#### The problem
Transcribe this listing exactly; omit the pictures.

#### Material provided
● ● ● ● ●

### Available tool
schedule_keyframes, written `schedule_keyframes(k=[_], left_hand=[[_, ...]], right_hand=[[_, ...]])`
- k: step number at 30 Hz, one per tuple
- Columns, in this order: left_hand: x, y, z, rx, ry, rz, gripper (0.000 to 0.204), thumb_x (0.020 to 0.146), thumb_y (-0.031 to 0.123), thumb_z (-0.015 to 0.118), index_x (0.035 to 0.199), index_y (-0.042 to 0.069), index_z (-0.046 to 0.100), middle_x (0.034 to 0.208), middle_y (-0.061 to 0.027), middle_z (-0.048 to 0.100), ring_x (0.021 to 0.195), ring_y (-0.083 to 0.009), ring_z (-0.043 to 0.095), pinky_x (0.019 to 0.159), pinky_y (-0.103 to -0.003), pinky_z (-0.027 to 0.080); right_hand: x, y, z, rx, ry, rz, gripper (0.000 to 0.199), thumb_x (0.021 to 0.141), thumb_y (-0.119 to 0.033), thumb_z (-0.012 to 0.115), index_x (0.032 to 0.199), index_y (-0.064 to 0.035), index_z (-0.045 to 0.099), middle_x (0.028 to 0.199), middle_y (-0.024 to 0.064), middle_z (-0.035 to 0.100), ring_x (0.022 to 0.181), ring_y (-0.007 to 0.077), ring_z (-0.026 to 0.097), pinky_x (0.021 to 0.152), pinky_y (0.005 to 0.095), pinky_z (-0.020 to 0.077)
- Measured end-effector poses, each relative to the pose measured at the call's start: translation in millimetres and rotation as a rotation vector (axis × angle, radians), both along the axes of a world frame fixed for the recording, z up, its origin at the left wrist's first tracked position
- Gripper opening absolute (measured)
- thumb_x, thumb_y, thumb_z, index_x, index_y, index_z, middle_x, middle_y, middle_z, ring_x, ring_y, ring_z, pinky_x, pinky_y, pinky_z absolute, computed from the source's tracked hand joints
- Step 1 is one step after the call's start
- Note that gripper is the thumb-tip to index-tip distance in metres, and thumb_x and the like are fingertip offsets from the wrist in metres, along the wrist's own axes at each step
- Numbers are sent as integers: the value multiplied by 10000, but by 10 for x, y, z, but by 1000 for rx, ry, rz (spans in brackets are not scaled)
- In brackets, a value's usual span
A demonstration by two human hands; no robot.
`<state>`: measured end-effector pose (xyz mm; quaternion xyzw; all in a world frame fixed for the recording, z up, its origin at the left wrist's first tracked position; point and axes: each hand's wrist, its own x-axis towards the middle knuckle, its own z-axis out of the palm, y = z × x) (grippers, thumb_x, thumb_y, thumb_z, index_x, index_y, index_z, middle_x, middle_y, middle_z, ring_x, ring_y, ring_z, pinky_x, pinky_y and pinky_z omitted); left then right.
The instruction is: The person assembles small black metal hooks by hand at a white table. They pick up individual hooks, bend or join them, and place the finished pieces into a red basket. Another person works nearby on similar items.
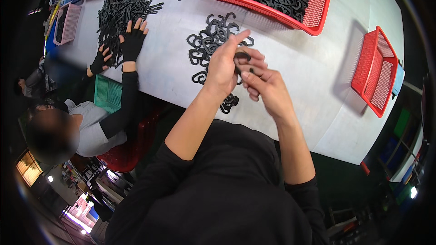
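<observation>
Presently the left hand [223, 66] and right hand [268, 90] both pinch one small black hooked plastic piece [242, 56], held just above the loose black pile [211, 41] on the white surface [295, 63]. Advisable: keep fingers clamped near the hook's bend.

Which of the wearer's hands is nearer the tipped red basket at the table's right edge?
Right. The right hand is on the side toward the tipped red basket, apart from it; the left hand is farther off, beside the loose black hooks.
</observation>
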<state>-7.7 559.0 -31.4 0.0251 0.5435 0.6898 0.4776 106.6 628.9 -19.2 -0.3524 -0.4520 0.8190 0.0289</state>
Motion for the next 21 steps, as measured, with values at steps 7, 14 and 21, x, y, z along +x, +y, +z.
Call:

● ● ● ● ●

#### Exercise result
### Available tool
schedule_keyframes, written `schedule_keyframes(k=[_], left_hand=[[_, ...]], right_hand=[[_, ...]])`
- k: step number at 30 Hz, one per tuple
- Columns, in this order: left_hand: x, y, z, rx, ry, rz, gripper (0.000 to 0.204), thumb_x (0.020 to 0.146), thumb_y (-0.031 to 0.123), thumb_z (-0.015 to 0.118), index_x (0.035 to 0.199), index_y (-0.042 to 0.069), index_z (-0.046 to 0.100), middle_x (0.034 to 0.208), middle_y (-0.061 to 0.027), middle_z (-0.048 to 0.100), ring_x (0.021 to 0.195), ring_y (-0.083 to 0.009), ring_z (-0.043 to 0.095), pinky_x (0.019 to 0.159), pinky_y (-0.103 to -0.003), pinky_z (-0.027 to 0.080); right_hand: x, y, z, rx, ry, rz, gripper (0.000 to 0.199), thumb_x (0.021 to 0.141), thumb_y (-0.119 to 0.033), thumb_z (-0.012 to 0.115), index_x (0.032 to 0.199), index_y (-0.064 to 0.035), index_z (-0.045 to 0.099), middle_x (0.028 to 0.199), middle_y (-0.024 to 0.064), middle_z (-0.035 to 0.100), ring_x (0.022 to 0.181), ring_y (-0.007 to 0.077), ring_z (-0.026 to 0.097), pinky_x (0.021 to 0.152), pinky_y (0.005 to 0.095), pinky_z (-0.020 to 0.077)
- Measured end-effector poses, each relative to the pose measured at the call's start: translation in millimetres and rotation as a rotation vector (axis × angle, radians), both along the axes of a world frame fixed for the recording, z up, its origin at the left wrist's first tracked position
- Gripper opening absolute (measured)
- thumb_x, thumb_y, thumb_z, index_x, index_y, index_z, middle_x, middle_y, middle_z, ring_x, ring_y, ring_z, pinky_x, pinky_y, pinky_z absolute, computed from the source's tracked hand joints
- Step 1 is one step after the call's start
- Note that gripper is the thumb-tip to index-tip distance in metres, and thumb_x and the like are fingertip offsets from the wrist in metres, along the wrist's own axes at each step
- Numbers are sent as integers: the value multiplied by 10000, but by 10 for x, y, z, but by 1000 for rx, ry, rz (spans in brackets are not scaled)
- In brackets, a value's usual span
A demonstration by two human hands; no robot.
`<state>`: measured end-effector pose (xyz mm; quaternion xyzw; all in a world frame fixed for the recording, z up, its origin at the left wrist's first tracked position; point and axes: each hand's wrist, its own x-axis towards the middle knuckle, its own z-axis out of the palm, y = z × x) (grippers, thumb_x, thumb_y, thumb_z, index_x, index_y, index_z, middle_x, middle_y, middle_z, ring_x, ring_y, ring_z, pinky_x, pinky_y and pinky_z omitted); left then right.
The instruction is: The person assembles small black metal hooks by hand at a white table. They pick up individual hooks, bend or join them, and place the finished pieces into a red basket. Another person works nearby on similar items.
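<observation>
Presently the left hand [223, 66] and right hand [268, 90] both pinch one small black hooked plastic piece [242, 56], held just above the loose black pile [211, 41] on the white surface [295, 63]. Advisable: keep fingers clamped near the hook's bend.

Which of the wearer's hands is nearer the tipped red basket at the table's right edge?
Right. The right hand is on the side toward the tipped red basket, apart from it; the left hand is farther off, beside the loose black hooks.
</observation>
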<state>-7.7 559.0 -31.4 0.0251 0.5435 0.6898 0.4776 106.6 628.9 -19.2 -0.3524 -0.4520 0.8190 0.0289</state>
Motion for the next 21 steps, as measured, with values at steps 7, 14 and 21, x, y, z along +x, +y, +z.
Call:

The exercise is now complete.